*Work request*
Please write the following entries out once more, exactly.

(Data extracts)

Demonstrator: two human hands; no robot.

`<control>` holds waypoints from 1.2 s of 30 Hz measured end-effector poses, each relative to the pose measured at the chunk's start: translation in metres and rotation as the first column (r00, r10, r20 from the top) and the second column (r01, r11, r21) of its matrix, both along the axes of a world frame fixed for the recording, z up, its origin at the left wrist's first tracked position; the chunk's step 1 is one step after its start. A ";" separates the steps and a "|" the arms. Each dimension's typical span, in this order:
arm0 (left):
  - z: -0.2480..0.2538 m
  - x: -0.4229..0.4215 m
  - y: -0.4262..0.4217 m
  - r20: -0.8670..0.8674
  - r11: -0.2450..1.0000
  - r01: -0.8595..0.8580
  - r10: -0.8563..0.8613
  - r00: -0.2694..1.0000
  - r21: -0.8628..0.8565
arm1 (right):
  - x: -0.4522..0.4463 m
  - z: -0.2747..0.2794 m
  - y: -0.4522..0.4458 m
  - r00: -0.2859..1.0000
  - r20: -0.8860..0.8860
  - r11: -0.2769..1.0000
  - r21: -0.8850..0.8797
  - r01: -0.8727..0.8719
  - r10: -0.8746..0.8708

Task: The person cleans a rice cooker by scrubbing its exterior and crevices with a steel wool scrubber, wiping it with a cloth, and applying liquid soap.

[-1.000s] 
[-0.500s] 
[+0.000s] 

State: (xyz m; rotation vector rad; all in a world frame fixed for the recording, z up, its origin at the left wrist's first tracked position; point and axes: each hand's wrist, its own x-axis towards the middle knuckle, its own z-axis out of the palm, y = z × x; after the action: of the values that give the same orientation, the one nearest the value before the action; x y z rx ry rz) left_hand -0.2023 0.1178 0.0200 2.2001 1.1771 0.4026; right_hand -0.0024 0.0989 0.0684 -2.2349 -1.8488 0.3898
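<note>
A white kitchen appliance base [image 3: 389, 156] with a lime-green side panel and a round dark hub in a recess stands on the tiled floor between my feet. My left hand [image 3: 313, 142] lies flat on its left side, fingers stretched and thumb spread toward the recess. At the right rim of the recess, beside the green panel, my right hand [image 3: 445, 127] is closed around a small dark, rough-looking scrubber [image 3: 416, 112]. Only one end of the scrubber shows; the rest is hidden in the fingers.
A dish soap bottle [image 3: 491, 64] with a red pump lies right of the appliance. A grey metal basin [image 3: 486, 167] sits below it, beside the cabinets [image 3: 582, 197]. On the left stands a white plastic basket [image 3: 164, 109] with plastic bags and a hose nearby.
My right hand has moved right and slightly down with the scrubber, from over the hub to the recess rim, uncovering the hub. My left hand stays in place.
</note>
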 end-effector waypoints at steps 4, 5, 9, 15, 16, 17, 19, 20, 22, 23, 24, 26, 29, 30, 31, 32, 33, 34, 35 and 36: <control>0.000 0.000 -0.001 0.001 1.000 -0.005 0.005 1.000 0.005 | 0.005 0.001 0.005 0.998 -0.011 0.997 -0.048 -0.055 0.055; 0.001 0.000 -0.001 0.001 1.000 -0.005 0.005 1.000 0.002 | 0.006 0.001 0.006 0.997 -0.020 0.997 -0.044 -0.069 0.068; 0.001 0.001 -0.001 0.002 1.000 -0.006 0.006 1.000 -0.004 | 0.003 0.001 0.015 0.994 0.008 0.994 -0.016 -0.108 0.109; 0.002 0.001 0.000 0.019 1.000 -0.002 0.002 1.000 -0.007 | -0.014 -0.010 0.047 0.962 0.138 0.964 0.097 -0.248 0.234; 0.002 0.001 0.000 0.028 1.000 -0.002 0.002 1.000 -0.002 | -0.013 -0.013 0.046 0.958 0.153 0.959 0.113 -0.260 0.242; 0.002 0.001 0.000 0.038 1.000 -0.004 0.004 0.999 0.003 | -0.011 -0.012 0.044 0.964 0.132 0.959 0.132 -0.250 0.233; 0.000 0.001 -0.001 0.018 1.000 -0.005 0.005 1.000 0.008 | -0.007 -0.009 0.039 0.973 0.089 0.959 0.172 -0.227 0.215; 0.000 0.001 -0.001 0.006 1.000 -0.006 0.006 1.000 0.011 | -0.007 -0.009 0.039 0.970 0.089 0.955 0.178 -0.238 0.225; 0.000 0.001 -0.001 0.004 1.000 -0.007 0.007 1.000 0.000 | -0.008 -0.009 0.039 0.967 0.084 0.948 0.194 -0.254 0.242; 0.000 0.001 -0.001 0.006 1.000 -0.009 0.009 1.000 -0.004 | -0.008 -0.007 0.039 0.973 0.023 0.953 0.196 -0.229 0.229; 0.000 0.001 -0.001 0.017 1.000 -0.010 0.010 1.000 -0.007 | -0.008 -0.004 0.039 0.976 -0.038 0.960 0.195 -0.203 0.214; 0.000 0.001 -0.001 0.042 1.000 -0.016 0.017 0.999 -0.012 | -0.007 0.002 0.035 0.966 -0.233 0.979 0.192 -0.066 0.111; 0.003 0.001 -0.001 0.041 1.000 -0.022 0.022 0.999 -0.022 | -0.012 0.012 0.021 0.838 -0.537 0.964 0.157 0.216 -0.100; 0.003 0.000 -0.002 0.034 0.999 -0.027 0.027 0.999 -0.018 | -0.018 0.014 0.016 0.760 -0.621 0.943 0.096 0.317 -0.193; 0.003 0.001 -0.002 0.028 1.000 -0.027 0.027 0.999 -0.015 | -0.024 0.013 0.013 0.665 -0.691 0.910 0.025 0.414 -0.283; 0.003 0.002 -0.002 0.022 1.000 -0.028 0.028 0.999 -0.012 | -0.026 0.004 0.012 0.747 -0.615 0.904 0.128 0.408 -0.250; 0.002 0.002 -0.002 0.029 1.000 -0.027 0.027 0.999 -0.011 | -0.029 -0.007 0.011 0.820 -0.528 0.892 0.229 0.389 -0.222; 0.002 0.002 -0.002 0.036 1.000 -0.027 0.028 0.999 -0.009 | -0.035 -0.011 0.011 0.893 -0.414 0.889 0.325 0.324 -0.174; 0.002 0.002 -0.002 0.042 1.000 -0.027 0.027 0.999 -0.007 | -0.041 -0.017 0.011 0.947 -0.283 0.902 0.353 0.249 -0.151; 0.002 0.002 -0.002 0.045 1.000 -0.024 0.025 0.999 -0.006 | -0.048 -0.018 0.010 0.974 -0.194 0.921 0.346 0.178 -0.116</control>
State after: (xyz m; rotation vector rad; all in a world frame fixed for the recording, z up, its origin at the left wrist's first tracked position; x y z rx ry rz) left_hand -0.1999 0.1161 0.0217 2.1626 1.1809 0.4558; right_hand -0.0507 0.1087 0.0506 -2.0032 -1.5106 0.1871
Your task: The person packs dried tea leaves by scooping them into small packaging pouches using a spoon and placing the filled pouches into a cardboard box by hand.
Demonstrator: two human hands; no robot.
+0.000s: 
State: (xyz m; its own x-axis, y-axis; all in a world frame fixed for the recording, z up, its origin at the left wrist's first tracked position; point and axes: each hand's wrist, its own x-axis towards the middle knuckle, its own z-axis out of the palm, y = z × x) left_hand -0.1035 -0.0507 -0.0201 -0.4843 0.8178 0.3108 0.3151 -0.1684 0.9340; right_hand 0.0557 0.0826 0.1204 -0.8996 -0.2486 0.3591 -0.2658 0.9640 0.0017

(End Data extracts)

*Completed exercise*
Demonstrator: two human hands; no robot.

`<control>` holds waypoints from 1.2 s of 30 Hz measured end-effector poses, each relative to the pose measured at the chunk's start: translation in metres and rotation as the first column (r00, r10, r20 from the top) and the second column (r01, r11, r21) of its matrix, both along the axes of a world frame fixed for the recording, z up, its origin at the left wrist's first tracked position; the chunk's step 1 is one step after its start. A ";" separates the steps and a "|" the arms. Each dimension's typical span, in this order:
arm0 (left):
  - z: -0.2480..0.2538 m
  - x: -0.4229..0.4215 m
  - y: -0.4262..0.4217 m
  - r20: -0.8670..0.8674
  - r11: -0.2450..1.0000
  - r01: -0.8595..0.8580
  - r10: -0.8563..0.8613
  - r00: -0.2694..1.0000
  - r21: -0.8628..0.8565
arm1 (right):
  - x: -0.4522..0.4463 m
  - z: -0.2747..0.2794 m
  - y: -0.4522..0.4458 m
  - r00: -0.2859..1.0000
  - r20: -0.8860..0.8860
  - r11: -0.2769..1.0000
  - r21: -0.8850..0.8797
  - r01: -0.8727..0.8719
  - r10: -0.8746..0.8708

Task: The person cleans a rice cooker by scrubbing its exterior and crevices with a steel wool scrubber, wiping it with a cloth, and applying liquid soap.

[-1.000s] 
[-0.500s] 
[+0.000s] 

State: (xyz m; rotation vector rad; all in a world frame fixed for the recording, z up, its origin at the left wrist's first tracked position; point and axes: each hand's wrist, its own x-axis towards the middle knuckle, its own z-axis out of the palm, y = z × x; after the action: of the values that give the same orientation, the one nearest the value before the action; x y z rx ry rz) left_hand -0.2023 0.1178 0.0200 2.2001 1.1771 0.4026; right_hand -0.0024 0.0989 0.0684 -2.2349 -1.8488 0.3898
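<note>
A white kitchen appliance base [image 3: 389, 156] with a lime-green side panel and a round dark hub in a recess stands on the tiled floor between my feet. My left hand [image 3: 313, 142] lies flat on its left side, fingers stretched and thumb spread toward the recess. At the right rim of the recess, beside the green panel, my right hand [image 3: 445, 127] is closed around a small dark, rough-looking scrubber [image 3: 416, 112]. Only one end of the scrubber shows; the rest is hidden in the fingers.
A dish soap bottle [image 3: 491, 64] with a red pump lies right of the appliance. A grey metal basin [image 3: 486, 167] sits below it, beside the cabinets [image 3: 582, 197]. On the left stands a white plastic basket [image 3: 164, 109] with plastic bags and a hose nearby.
My right hand has moved right and slightly down with the scrubber, from over the hub to the recess rim, uncovering the hub. My left hand stays in place.
</note>
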 end-effector waypoints at steps 4, 5, 9, 15, 16, 17, 19, 20, 22, 23, 24, 26, 29, 30, 31, 32, 33, 34, 35 and 36: <control>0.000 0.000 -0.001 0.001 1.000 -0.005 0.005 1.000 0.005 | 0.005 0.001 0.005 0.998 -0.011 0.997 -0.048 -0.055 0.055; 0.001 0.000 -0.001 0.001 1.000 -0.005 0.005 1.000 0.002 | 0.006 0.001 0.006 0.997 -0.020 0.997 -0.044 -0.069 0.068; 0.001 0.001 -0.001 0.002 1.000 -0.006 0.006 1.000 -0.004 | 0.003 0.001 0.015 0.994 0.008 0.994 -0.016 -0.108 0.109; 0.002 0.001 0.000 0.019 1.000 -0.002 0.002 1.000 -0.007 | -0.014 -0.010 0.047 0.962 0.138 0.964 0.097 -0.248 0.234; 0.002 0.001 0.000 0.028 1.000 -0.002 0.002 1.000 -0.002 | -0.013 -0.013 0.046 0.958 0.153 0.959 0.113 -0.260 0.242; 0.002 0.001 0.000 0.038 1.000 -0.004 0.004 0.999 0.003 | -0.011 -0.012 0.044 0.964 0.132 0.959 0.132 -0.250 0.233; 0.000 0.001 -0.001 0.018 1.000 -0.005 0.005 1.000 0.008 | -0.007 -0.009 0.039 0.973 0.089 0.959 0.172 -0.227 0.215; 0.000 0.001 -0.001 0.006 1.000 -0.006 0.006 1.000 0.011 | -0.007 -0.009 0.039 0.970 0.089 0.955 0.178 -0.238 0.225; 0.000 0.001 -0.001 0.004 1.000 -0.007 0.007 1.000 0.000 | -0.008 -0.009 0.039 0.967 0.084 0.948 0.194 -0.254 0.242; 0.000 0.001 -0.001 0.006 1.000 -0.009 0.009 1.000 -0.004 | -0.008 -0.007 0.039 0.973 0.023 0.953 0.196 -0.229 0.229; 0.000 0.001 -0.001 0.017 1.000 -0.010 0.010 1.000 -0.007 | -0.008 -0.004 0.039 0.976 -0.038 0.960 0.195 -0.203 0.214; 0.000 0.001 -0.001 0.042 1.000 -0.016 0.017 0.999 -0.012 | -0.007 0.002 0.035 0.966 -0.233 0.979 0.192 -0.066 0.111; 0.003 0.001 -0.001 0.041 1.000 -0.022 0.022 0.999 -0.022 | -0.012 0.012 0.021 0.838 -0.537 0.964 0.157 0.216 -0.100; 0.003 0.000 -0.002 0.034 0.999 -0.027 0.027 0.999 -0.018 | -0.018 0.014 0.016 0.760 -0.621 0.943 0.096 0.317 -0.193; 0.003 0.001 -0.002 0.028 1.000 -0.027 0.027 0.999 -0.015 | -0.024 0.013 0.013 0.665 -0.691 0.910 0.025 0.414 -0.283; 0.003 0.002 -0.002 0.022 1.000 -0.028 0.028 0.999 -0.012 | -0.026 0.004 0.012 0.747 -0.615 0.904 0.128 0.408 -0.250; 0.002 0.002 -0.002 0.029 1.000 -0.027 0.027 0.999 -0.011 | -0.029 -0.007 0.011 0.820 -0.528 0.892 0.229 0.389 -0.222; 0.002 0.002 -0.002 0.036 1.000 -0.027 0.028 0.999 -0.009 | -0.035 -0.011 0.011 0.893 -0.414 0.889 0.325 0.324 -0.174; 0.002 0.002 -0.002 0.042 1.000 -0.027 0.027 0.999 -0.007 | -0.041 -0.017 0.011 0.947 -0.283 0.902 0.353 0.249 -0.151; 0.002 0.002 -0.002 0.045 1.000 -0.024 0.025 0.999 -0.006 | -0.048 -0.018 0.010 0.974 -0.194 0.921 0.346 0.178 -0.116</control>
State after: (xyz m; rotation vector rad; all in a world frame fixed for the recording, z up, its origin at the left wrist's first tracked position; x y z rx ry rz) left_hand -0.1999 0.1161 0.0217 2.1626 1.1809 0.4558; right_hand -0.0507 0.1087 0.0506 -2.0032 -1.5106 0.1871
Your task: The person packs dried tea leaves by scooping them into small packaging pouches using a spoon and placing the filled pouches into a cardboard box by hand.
Demonstrator: two human hands; no robot.
+0.000s: 
State: (xyz m; its own x-axis, y-axis; all in a world frame fixed for the recording, z up, its origin at the left wrist's first tracked position; point and axes: each hand's wrist, its own x-axis towards the middle knuckle, its own z-axis out of the palm, y = z × x) left_hand -0.1035 -0.0507 -0.0201 -0.4843 0.8178 0.3108 0.3151 -0.1684 0.9340; right_hand 0.0557 0.0826 0.1204 -0.8996 -0.2486 0.3591 -0.2658 0.9640 0.0017

The answer given above is complete as it stands.